[What you are asked to do] Repeat exactly the lines running from the first line of the data to the line containing "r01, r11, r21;", both ends included, and nothing else; drop the pictures.
^^^^
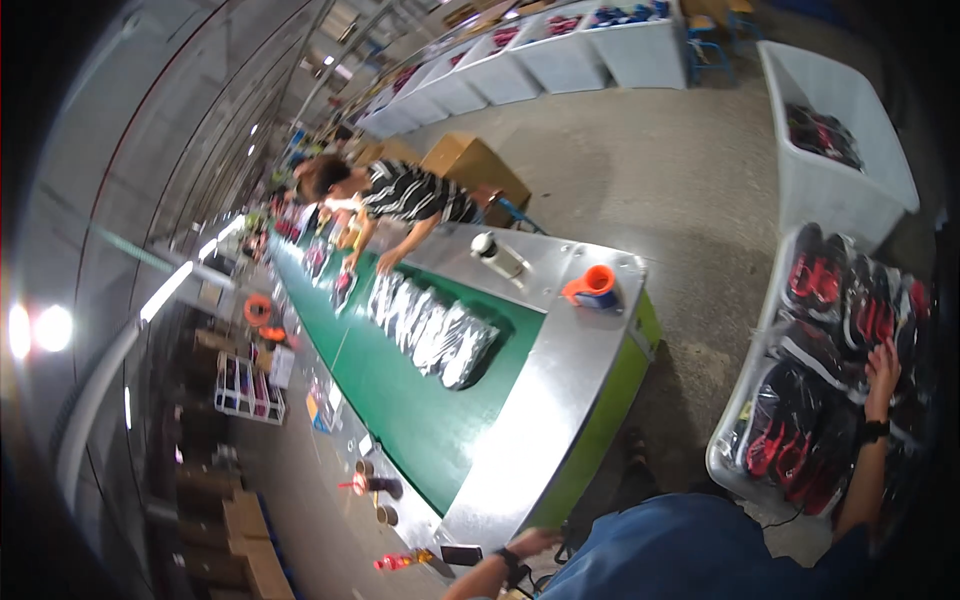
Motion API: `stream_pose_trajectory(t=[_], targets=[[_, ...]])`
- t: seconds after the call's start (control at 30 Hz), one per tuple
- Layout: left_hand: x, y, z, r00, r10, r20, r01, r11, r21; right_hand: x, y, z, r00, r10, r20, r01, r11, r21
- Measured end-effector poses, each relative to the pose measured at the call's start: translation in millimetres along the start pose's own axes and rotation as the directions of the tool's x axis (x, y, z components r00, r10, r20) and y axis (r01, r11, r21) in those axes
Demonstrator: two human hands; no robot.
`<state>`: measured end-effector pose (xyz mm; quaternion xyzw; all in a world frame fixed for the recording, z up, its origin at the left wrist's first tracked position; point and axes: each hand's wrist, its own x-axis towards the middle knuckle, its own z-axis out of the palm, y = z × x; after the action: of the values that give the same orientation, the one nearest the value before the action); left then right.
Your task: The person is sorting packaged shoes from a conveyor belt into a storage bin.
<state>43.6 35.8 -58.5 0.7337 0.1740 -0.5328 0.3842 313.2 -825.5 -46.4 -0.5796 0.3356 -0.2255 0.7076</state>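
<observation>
At the right, a white bin is filled with black and red shoes in clear plastic bags. My right hand reaches over it, fingers stretched out and apart against the bagged shoes, gripping none that I can see. Low in the middle, my left hand is beside the metal end of the conveyor table, close to a dark phone; its fingers are too small and blurred to read. A row of shiny clear-bagged items, apparently shoes, lies on the green belt.
Across the belt, a person in a striped shirt handles a bagged shoe. An orange and blue mug and a white bottle stand on the metal edge. Another white bin stands beyond mine; cardboard boxes sit behind the person.
</observation>
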Motion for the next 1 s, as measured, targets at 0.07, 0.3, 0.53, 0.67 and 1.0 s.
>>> stream_pose_trajectory(t=[0.07, 0.3, 0.53, 0.67, 1.0], targets=[[4.6, -18.4, -57.3, 0.940, 0.173, -0.295, -0.089, 0.957, 0.278, -35.9, -17.3, 57.2, 0.998, -0.005, 0.060, 0.005, 1.000, -0.003], [4.5, 13.5, -280.1, 0.741, 0.232, -0.630, -0.038, 0.951, 0.306, -142.2, -17.6, 186.0, 0.983, -0.001, 0.186, 0.025, 0.992, -0.127], [55.3, 42.3, -414.7, 0.588, 0.285, -0.757, -0.086, 0.953, 0.292, -226.3, -4.2, 243.5, 0.966, -0.003, 0.259, 0.056, 0.979, -0.197], [91.1, 68.6, -453.4, 0.500, 0.231, -0.834, -0.109, 0.973, 0.204, -231.5, 18.4, 223.7, 0.985, 0.029, 0.172, 0.004, 0.981, -0.192], [162.1, 85.9, -500.9, 0.368, 0.288, -0.884, 0.024, 0.947, 0.319, -300.4, -2.1, 224.4, 0.980, 0.115, 0.162, -0.062, 0.951, -0.304]])
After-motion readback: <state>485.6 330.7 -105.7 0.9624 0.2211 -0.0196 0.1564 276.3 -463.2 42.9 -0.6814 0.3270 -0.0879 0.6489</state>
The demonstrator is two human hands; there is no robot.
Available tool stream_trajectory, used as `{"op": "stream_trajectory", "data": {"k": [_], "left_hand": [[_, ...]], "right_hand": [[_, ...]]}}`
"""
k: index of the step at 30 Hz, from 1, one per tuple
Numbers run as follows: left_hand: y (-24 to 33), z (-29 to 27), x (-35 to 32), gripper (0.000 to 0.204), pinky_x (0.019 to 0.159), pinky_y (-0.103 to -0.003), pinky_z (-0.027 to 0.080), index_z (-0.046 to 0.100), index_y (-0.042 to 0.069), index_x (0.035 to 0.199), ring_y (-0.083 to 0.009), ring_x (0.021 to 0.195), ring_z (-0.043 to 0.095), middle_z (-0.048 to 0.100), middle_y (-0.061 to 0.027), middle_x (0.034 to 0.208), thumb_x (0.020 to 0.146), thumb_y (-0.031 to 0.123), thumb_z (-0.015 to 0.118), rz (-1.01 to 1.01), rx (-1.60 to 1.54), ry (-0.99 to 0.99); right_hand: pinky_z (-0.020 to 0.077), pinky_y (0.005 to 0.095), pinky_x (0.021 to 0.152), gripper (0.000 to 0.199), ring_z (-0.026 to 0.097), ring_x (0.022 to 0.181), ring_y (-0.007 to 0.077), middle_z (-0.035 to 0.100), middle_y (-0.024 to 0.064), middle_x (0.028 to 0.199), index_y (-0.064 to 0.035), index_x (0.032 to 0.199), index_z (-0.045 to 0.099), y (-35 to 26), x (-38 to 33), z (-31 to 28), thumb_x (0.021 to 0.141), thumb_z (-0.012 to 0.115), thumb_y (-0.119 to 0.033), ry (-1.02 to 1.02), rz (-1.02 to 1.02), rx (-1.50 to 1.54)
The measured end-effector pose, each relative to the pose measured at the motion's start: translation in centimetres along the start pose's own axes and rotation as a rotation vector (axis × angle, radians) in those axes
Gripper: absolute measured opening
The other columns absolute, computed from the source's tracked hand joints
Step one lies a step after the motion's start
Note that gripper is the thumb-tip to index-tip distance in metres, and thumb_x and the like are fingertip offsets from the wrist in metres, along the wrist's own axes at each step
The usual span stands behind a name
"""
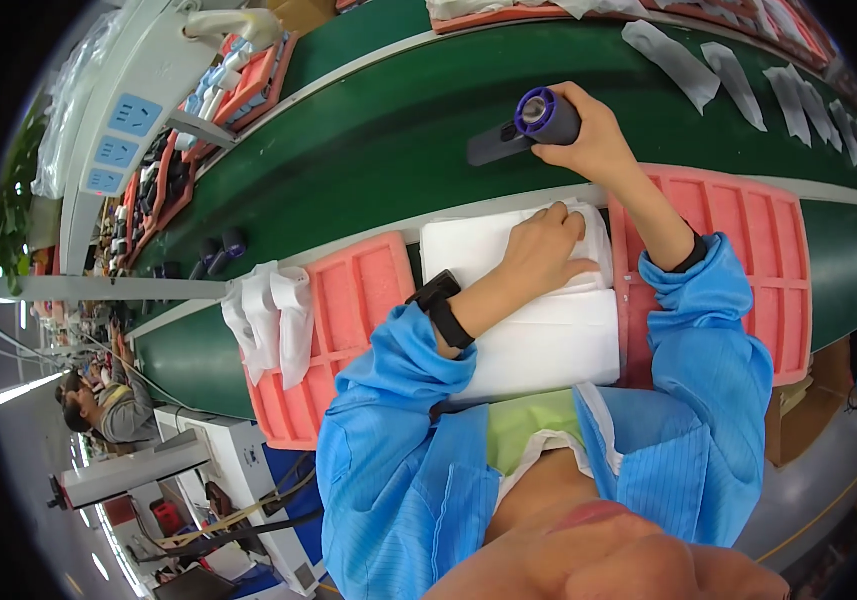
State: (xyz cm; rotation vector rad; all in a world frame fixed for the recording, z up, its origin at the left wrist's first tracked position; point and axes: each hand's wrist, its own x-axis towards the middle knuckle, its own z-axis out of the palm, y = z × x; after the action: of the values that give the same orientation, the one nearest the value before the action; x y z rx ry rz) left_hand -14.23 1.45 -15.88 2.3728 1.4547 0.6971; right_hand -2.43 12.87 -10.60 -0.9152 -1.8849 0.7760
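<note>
My right hand [594, 140] is wrapped round the barrel of a dark grey, hair-dryer-shaped device [559, 122] with a purple ring at its end. Its flat handle points left, held over the green belt [369, 130]. In front of me lies a stack of white pouches [549, 345], thin and soft-looking. On the top of this stack rests my left hand [541, 250], its fingers bent and the thumb apart from them, near the stack's right edge. No pouch shows pinched between them.
Pink divided trays flank the stack: one at the left [364, 290] with white pouches [274, 310] draped over it, one at the right [734, 230]. More white pouches [671, 62] lie along the belt. Dark devices [219, 252] sit farther left, beyond a metal post. A co-worker [114, 405] is at far left.
</note>
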Motion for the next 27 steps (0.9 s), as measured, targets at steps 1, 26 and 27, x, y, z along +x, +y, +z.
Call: {"op": "stream_trajectory", "data": {"k": [1, 26, 27], "left_hand": [[-0.3, 0.4, 0.0, 0.025, 0.062, -0.038, 0.048, 0.059, 0.007, 0.079, -0.0286, 0.076, 0.061, 0.054, -0.0081, 0.081, 0.075, 0.024, 0.076, 0.029, 0.004, 0.022], [-4.9, -9.0, -0.4, 0.012, 0.058, -0.019, 0.039, 0.060, 0.005, 0.087, -0.0038, 0.067, 0.051, 0.058, 0.0027, 0.075, 0.091, 0.015, 0.064, -0.422, -1.075, 0.534], [-4.9, -9.0, -0.4, 0.013, 0.061, -0.019, 0.040, 0.059, 0.005, 0.089, -0.0041, 0.068, 0.051, 0.058, 0.0028, 0.076, 0.092, 0.017, 0.063, -0.422, -1.091, 0.564]], "right_hand": [[0.0475, 0.0283, 0.081, 0.054, 0.059, 0.087, 0.0165, 0.062, 0.0073, 0.095, -0.0035, 0.108, 0.056, 0.0, 0.0, 0.0, 0.060, 0.079, -0.010, 0.005, 0.004, 0.001], [0.0451, 0.0267, 0.088, 0.058, 0.058, 0.093, 0.0162, 0.060, 0.0060, 0.104, -0.0017, 0.112, 0.055, -3.8, -0.6, -5.1, 0.057, 0.072, -0.004, -0.244, -0.145, 0.100], [0.0451, 0.0267, 0.088, 0.058, 0.058, 0.093, 0.0162, 0.060, 0.0060, 0.104, -0.0017, 0.112, 0.055, -3.9, -0.8, -4.1, 0.057, 0.072, -0.004, -0.246, -0.145, 0.101]]}}
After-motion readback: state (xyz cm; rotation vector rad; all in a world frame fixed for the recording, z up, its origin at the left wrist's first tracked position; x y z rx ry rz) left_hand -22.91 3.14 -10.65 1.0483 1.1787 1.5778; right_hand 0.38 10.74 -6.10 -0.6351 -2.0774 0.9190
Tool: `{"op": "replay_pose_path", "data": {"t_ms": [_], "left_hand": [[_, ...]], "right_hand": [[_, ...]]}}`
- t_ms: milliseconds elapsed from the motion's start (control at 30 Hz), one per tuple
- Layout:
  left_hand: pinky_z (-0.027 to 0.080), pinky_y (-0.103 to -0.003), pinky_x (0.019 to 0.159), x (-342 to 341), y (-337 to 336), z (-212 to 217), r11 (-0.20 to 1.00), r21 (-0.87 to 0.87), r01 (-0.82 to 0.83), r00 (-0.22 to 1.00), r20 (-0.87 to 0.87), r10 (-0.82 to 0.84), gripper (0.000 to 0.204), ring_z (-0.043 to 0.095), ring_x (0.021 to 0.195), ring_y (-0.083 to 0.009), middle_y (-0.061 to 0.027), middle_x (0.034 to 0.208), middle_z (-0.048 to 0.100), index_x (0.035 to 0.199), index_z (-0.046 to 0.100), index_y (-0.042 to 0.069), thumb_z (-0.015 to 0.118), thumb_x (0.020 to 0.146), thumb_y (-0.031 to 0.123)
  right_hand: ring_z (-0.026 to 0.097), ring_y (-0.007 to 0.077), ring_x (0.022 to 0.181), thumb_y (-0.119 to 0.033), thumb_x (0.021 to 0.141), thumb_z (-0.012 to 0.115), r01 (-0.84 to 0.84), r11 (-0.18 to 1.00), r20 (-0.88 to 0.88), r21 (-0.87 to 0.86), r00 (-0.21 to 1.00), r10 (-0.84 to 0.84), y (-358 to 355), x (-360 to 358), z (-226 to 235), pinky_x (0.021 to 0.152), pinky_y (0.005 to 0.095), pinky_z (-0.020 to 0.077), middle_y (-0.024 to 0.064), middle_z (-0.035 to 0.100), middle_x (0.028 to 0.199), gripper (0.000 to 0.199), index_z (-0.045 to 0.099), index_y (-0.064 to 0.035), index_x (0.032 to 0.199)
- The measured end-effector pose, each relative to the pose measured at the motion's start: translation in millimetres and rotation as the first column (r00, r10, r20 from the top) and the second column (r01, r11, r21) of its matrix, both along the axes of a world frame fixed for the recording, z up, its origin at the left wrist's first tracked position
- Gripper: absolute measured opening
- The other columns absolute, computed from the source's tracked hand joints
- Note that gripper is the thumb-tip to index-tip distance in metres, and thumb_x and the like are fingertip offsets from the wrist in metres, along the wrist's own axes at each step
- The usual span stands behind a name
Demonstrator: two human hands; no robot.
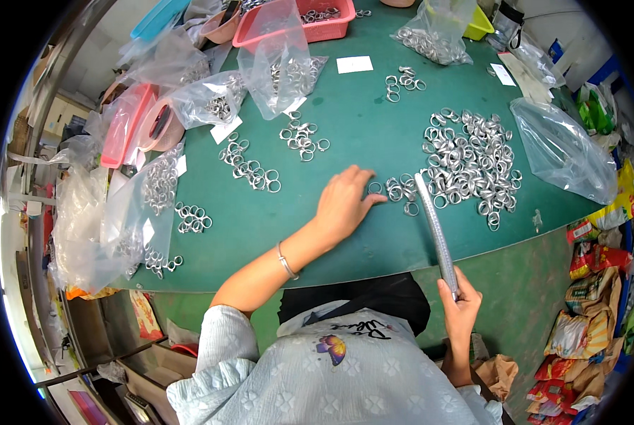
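My right hand (pixel 461 300) is closed round the thick end of a metal ring mandrel (pixel 436 234), a long tapered stick. Its thin tip points away from me, between a small cluster of rings (pixel 400 189) and a large pile of silver-coloured rings (pixel 473 159). No ring can be made out on the stick. Over the green table (pixel 317 244), my left hand (pixel 344 202) has thumb and forefinger apart. A single ring (pixel 375 188) lies in the gap by these fingertips, left of the small cluster. A bangle circles my left wrist.
Small ring groups (pixel 249 166) lie at the left with white paper slips (pixel 226 130). Plastic bags of rings (pixel 283 71) and a pink basket (pixel 331 27) stand along the far side. A clear bag (pixel 563 152) lies right of the pile. Packages (pixel 579 304) line the floor at right.
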State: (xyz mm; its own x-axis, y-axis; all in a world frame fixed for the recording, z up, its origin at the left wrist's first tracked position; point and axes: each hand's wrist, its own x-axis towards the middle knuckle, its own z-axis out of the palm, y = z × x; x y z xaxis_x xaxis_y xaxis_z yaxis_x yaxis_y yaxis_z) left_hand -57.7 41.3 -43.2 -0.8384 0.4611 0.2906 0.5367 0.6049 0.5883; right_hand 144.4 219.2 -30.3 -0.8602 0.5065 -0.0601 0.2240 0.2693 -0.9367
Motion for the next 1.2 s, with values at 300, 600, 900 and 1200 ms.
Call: {"op": "replay_pose_path", "data": {"t_ms": [300, 600, 900, 1200], "left_hand": [[0.049, -0.025, 0.077, 7.6, -18.9, 29.4, 0.725, 0.628, -0.284, 0.630, 0.692, -0.353, 0.026, 0.059, 0.086, -0.0125, -0.0080, 0.093, 0.060, 0.102, 0.056, -0.006, 0.063, 0.078, 0.000], [0.048, -0.028, 0.084, 26.6, -33.9, 50.2, 0.562, 0.778, -0.282, 0.515, 0.617, -0.595, 0.038, 0.056, 0.090, -0.0146, -0.0102, 0.099, 0.056, 0.112, 0.052, -0.009, 0.063, 0.076, -0.003], [0.046, -0.025, 0.078, 42.2, -31.4, 63.1, 0.638, 0.757, -0.144, 0.394, 0.635, -0.665, 0.032, 0.054, 0.089, -0.0150, -0.0085, 0.099, 0.057, 0.098, 0.062, -0.005, 0.072, 0.068, 0.000], [0.045, -0.030, 0.081, 76.3, -9.0, 59.8, 0.615, 0.787, -0.057, 0.403, 0.581, -0.707, 0.028, 0.055, 0.089, -0.0184, -0.0108, 0.096, 0.058, 0.094, 0.064, -0.004, 0.073, 0.069, 0.005]], "right_hand": [[0.039, 0.0015, 0.058, 0.001, 0.072, 0.067, -0.147, 0.980, 0.016, -0.133, 0.988, 0.150, -3.4, 4.0, 4.4, 0.052, 0.0159, 0.0331, -0.0022, 0.051, 0.067, 0.031, 0.060, 0.0061, 0.102], [0.041, 0.0027, 0.055, 0.002, 0.070, 0.068, -0.278, 0.958, 0.016, -0.072, 0.960, 0.280, -3.5, 5.0, 16.4, 0.049, 0.0178, 0.0349, 0.0011, 0.052, 0.065, 0.031, 0.060, 0.0060, 0.099], [0.043, 0.0049, 0.054, 0.001, 0.069, 0.069, -0.350, 0.937, 0.012, -0.002, 0.937, 0.350, 3.7, 5.8, 37.1, 0.049, 0.0196, 0.0371, 0.0037, 0.051, 0.062, 0.030, 0.061, 0.0055, 0.097], [0.050, 0.0071, 0.055, 0.002, 0.069, 0.069, -0.428, 0.904, -0.027, 0.010, 0.903, 0.428, -8.5, -4.4, 51.3, 0.052, 0.0211, 0.0426, 0.0090, 0.058, 0.066, 0.033, 0.060, 0.0038, 0.100]]}}
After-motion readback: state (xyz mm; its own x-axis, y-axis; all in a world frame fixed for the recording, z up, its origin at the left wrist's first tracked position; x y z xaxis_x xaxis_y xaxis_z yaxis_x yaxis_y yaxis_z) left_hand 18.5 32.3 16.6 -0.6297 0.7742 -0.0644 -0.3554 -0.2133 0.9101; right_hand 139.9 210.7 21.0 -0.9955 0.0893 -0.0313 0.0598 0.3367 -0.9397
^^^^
[Answer space]
Motion API: `stream_pose_trajectory(t=[_], targets=[[_, ...]])`
- t: seconds after the call's start (control at 30 Hz), one per tuple
- Layout: left_hand: x, y, z, r00, r10, r20, r01, r11, r21; right_hand: x, y, z, r00, r10, r20, r01, r11, r21

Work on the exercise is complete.